1.) Das Bundespräzipuum, dessen seinerzeitige Voraussetzungen jetzt nicht mehr vorhanden sind, weil sich die finanzielle Lage des Bundes wesentlich gebessert, die der Gemeinden aber bis zur Unerträglichkeit verschlechtert hat, ist aufzuheben und der frei werdende Betrag wieder den Gemeinden zuzuweisen. 2:) Die Vermögenssteuer, die eine zwischen Bund, den Ländern und den Gemeinden geteilte Abgabe bedeutet, ist nach dem für die Einkommensteuer bestehenden Schlüssel aufzuteilen. 3.) Die Gemeinden sollen an der Landesbiersteuer Anteil bekommen. 4.) Es sind gesetzliche Sicherungen zu treffen, damit es der Landesgesetzgebung unmöglich werde, den Gemeinden Bundessteuer-Ertragsanteile zu entziehen.

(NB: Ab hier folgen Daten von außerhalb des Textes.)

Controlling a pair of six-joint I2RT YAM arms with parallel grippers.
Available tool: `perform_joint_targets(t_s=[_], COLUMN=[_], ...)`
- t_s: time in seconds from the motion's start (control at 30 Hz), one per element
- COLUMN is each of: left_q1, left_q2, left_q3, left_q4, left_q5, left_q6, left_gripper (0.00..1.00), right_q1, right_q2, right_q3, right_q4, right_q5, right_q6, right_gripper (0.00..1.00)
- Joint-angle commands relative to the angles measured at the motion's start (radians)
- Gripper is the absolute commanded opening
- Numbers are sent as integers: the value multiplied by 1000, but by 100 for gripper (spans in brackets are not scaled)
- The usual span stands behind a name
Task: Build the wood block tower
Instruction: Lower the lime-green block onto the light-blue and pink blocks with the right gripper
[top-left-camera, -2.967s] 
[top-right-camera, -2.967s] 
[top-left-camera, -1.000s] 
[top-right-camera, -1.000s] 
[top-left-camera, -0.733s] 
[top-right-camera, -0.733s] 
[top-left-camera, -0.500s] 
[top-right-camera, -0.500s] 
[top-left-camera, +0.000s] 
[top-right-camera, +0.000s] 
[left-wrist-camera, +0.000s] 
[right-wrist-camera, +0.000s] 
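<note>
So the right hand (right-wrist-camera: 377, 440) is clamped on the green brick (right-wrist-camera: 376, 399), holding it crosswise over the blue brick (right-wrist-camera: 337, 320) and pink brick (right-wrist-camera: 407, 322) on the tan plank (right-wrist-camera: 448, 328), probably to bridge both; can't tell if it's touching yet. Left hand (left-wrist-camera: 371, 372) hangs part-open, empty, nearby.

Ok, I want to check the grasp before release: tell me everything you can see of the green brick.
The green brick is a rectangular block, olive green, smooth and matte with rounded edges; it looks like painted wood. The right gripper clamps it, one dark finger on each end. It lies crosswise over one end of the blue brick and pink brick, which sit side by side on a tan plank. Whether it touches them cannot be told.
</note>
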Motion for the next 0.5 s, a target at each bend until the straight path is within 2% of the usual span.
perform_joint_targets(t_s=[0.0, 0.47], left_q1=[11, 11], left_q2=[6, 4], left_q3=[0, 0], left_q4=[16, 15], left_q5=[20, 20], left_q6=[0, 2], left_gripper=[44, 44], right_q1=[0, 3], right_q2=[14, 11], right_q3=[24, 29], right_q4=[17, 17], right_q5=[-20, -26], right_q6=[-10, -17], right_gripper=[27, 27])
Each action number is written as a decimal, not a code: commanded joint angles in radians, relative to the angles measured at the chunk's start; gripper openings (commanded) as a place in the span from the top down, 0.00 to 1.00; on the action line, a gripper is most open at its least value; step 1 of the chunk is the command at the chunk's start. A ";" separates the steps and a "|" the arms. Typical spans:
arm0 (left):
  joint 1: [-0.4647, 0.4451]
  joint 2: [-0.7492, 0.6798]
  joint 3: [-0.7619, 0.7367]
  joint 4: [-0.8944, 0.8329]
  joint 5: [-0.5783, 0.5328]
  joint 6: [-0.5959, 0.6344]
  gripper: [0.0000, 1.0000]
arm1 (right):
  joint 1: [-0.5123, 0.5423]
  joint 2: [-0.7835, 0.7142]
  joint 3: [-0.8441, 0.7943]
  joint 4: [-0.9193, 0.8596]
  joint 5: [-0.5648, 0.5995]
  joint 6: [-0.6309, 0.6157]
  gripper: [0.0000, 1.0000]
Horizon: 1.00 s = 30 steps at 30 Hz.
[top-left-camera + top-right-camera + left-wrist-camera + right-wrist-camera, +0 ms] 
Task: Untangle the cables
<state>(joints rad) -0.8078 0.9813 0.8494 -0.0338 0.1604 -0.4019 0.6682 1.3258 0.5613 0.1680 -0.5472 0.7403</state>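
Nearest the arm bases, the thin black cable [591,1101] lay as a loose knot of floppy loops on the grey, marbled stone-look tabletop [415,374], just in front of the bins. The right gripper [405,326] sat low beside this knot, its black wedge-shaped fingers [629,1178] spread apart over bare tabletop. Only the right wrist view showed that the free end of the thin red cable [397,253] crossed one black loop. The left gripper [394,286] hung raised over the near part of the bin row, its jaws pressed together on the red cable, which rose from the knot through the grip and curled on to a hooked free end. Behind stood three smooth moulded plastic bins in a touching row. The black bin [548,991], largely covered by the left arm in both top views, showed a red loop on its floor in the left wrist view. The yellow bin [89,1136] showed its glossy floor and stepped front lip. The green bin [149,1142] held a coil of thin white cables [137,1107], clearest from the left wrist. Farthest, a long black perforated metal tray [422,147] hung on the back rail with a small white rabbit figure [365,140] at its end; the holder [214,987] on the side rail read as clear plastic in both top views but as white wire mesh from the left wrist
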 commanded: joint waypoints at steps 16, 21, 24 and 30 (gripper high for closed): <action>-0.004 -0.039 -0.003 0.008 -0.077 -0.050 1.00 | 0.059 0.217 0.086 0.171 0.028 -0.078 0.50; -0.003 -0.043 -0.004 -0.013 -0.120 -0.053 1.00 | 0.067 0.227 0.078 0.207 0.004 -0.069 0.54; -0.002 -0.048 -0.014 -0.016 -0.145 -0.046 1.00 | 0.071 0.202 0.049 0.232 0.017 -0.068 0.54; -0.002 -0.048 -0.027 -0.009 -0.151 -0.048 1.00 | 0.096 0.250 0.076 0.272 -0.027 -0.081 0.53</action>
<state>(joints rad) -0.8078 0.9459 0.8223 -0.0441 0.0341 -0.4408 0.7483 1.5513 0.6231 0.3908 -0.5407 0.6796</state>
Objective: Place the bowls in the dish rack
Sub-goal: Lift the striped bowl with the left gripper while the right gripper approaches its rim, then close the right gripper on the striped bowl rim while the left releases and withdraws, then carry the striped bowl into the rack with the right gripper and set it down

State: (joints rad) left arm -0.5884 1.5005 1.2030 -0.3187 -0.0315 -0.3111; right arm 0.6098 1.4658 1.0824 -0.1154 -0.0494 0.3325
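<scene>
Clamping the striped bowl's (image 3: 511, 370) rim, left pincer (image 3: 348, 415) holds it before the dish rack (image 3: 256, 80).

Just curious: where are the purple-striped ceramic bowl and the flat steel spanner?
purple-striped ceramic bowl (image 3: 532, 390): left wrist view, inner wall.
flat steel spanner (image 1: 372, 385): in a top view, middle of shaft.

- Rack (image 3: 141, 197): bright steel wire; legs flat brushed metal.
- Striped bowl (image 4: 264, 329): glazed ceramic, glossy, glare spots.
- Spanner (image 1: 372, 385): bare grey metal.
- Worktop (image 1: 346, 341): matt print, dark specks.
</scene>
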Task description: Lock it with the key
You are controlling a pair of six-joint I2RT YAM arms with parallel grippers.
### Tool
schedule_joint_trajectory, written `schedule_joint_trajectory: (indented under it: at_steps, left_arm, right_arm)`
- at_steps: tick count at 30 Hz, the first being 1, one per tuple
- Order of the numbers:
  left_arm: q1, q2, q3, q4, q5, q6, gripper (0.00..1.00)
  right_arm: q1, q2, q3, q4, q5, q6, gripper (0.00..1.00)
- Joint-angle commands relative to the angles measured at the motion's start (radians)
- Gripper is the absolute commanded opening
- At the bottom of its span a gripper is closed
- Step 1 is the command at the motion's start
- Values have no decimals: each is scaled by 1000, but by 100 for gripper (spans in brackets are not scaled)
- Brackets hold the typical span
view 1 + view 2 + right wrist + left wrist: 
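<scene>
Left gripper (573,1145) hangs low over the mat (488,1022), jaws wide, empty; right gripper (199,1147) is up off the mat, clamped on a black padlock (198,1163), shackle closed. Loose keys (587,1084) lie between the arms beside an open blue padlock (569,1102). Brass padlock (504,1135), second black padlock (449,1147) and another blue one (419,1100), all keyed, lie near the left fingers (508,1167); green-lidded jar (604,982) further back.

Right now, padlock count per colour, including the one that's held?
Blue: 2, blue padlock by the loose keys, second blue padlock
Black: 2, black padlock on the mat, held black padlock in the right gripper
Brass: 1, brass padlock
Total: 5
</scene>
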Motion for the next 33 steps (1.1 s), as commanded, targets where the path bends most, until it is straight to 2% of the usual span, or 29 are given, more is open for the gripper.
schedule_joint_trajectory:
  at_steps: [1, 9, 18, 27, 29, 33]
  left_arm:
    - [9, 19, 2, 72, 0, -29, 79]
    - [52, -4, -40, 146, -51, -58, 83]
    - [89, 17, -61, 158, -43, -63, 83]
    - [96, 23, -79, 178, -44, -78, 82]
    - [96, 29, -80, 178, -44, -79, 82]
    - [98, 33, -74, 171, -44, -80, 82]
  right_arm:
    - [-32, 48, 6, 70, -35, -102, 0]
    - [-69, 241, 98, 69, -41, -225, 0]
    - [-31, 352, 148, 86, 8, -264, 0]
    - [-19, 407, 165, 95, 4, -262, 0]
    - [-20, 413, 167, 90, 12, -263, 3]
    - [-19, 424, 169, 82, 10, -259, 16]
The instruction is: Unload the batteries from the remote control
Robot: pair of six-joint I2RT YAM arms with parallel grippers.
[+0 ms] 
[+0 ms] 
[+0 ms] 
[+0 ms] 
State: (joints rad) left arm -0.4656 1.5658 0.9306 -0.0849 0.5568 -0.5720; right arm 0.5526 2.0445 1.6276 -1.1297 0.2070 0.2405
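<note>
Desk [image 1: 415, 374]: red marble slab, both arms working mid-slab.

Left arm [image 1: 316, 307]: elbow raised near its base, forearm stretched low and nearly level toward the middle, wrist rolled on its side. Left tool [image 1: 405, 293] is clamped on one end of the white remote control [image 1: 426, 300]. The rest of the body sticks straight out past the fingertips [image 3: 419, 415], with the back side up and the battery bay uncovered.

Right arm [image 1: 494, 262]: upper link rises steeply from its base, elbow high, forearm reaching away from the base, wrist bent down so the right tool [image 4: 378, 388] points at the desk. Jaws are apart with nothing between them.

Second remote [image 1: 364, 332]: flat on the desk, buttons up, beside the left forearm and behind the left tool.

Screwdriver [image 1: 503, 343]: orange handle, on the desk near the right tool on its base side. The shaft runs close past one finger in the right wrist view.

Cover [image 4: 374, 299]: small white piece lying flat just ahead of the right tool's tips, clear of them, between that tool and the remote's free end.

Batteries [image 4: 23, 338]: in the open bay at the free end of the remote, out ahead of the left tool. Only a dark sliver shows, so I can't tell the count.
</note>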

Bei der schlechten Finanzlage aller Stadtgemeinden muss es selbstverständlich als ganz ausgeschlossen erscheinen, dass den Städten, anstatt dass ihnen Hilfe zuteil wird, vom Bunde eine neue Last durch Ueberwälzung von Ausgaben für die Kleinrentner auferlegt werde. Für die Stadtgemeinde Steyr würde dies einen Betrag von jährlich 36.000 S bedeuten, den zu leisten mangels jeder Bedeckung ganz unmöglich ist. Der Gemeinderat der Stadt Steyr - ohne Unterschied der Partei - richtet, durch die oft und oft nachgewiesene und daher allgemein bekannte finanzielle Notlage der Gemeinden gezwungen, an die Bundesregierung und an alle Parteien des Nationalrates die dringende Bitte, diesen Hilferuf nicht unerhört verhallen zu lassen, sondern den Lebensinteressen der Gemeinden, die doch die wachstumspendenden Keimzellen jedes Staates sind, die in den letzte Jahren bedauerlicherweise stark vermisste Aufmerksamkeit zu schenken und durch rasche und vollinhaltliche Erfüllung der obigen Forderungen den in den Grundfesten ihres Bestandes erschütterten Gemeinden die notwendige Hilfe zu bringen. Eine Nichterfüllung der erhobenen Forderungen muss schwere wirtschaftliche und kulturelle Schäden nicht nur für die Städte, sondern zwangsläufig auch für die Länder und den Bund bringen.